» **What you have to do**
Render every line of the data exactly as written, and leave out the pictures.

[[ Given material open ]]

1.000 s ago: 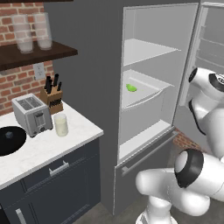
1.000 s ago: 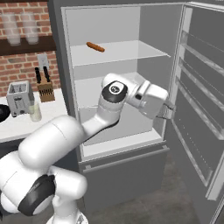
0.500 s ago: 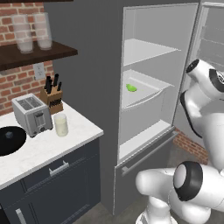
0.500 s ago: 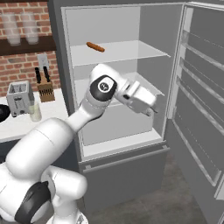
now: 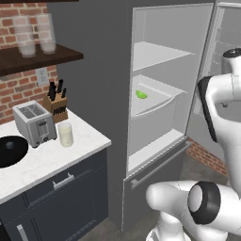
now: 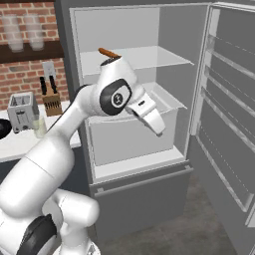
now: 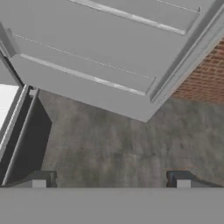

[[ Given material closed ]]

» **Response box**
1.000 s ago: 
1.000 s ago: 
0.500 s ago: 
0.500 s ago: 
now: 
now: 
now: 

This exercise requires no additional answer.